To further test the idea that exposure to natural sounds influences the maturation of songbird auditory circuits, songbirds can be reared and tutored with either conspecific or heterospecific song. The intent of this manipulation is to alter the acoustics rather than the amount of auditory experience. One
study has shown that the responses of single central auditory neurons display higher information coding capacities and firing rates in male birds tutored Tanespimycin clinical trial with conspecific song, as compared to birds tutored with heterospecific song, demonstrating that experience and vocal learning are linked with auditory development (Figure 8; Woolley et al., 2010). The influence of this kind of experience on development of perceptual skills such as discriminating among the unique songs of individual birds is still unknown. The maturation of
learning, itself, provides another unique opportunity to assess auditory coding properties. As discussed above, auditory training commonly improves adult performance, but perceptual learning is poor in young animals (Sarro and Sanes, 2010 and Huyck and Wright, 2011). Although the effects of learning have yet to be assessed in the developing auditory CNS, a study in finches has shown that, at the level of sound production, forebrain motor neurons display increased temporal precision and rate as finches practice their songs (Crandall et al., 2007). Even before hair cells are activated by sound, they discharge spontaneously and release transmitter, thereby eliciting Selleckchem Perifosine bursts of action potentials in primary auditory neurons, which then excites central circuits (Tritsch et al., 2010 and Johnson et al., 2011).

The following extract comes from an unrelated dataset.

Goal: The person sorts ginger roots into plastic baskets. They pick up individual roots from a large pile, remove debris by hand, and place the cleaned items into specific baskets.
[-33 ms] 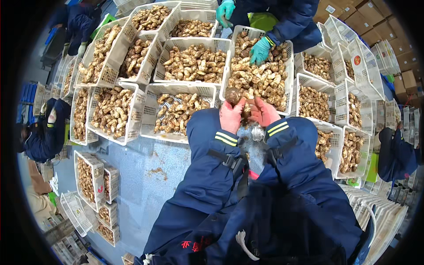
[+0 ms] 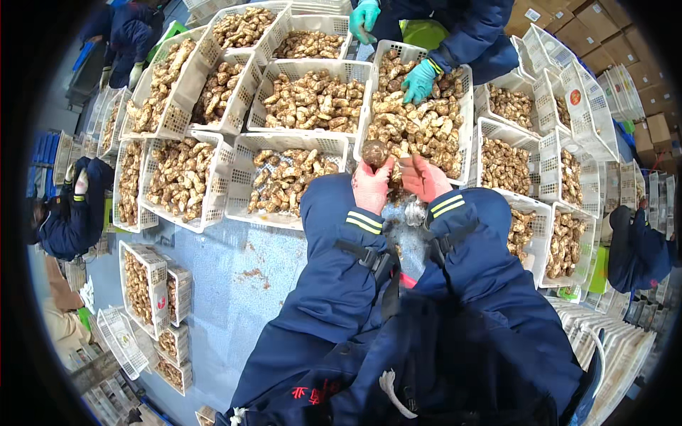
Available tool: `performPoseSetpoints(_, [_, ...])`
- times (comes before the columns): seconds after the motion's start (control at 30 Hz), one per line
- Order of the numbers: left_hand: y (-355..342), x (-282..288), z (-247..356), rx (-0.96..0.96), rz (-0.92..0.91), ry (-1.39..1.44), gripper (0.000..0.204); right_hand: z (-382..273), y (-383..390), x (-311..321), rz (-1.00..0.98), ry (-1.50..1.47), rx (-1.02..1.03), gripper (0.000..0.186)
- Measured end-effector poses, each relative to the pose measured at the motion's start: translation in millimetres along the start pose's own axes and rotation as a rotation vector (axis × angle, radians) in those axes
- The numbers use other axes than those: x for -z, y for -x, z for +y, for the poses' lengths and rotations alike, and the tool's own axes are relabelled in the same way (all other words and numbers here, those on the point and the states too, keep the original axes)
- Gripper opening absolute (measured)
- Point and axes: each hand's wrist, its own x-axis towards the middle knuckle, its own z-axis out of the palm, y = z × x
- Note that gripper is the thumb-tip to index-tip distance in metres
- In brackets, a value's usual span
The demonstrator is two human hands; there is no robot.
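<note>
A round brown mushroom cap (image 2: 375, 153) rises from my left hand (image 2: 371, 187), whose pink-gloved fingers are closed around the mushroom below it. Beside it, my right hand (image 2: 425, 179), also in a pink glove, has its fingers bent together and pointing at the left hand; whatever lies between those fingertips is hidden. Both hands are at the near edge of a white crate (image 2: 467, 135) heaped with soil-stained mushrooms (image 2: 419, 135). Across that crate, a co-worker's teal-gloved hand (image 2: 419, 81) rests on the mushrooms.
White perforated crates of mushrooms (image 2: 312, 99) stand close together to the left and ahead, with more crates (image 2: 566, 245) at the right. Blue floor (image 2: 241, 284) shows at the left. Other people (image 2: 74, 209) work at the sides. Cardboard boxes (image 2: 604, 35) are stacked at the far right.
My right hand's fingers have drawn in from a more spread pose. The left hand keeps the mushroom in nearly the same place. The co-worker's hand on the crate has hardly moved.
</note>
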Motion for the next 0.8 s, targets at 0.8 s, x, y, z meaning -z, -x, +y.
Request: performPoseSetpoints(0.8, [-5.4, 8.0, -20.8, 0.247, -0.035, 0.227, 0.024, -8.3, 31.1, -33.1, 0.079, 0.681, 0.410, 0.028])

The presence of spontaneous activity prior to sensory activation has been implicated in the maturation of synaptic connections in the visual system (Feller, 2009) and may serve a similar role in auditory development. For example, inhibitory projections Sclareol from the medial nucleus of the trapezoid body (MNTB) to the lateral superior olive (LSO) undergo a dramatic period of functional refinement before the onset of hearing (Kim and Kandler, 2003). During this
period, MNTB afferents release three transmitters (GABA, glycine, glutamate), and disruption of glutamate release prevents functional refinement (Gillespie et al., 2005 and Noh et al., 2010). A current model suggests that the prehearing period of spontaneous activity-dependent synapse maturation may lead to a second phase during which silenced synapses are anatomically eliminated (Kandler et al., 2009). Thus, activity-dependent plasticity occurs well in advance of acoustic experience. Our emphasis on the prolonged time course of perceptual maturation implies that certain synaptic or biophysical properties must also be late developing. However, studies that chart the maturation of these cellular properties generally report that maturation occurs rapidly, usually within 7–14 days of hearing onset, in rodents.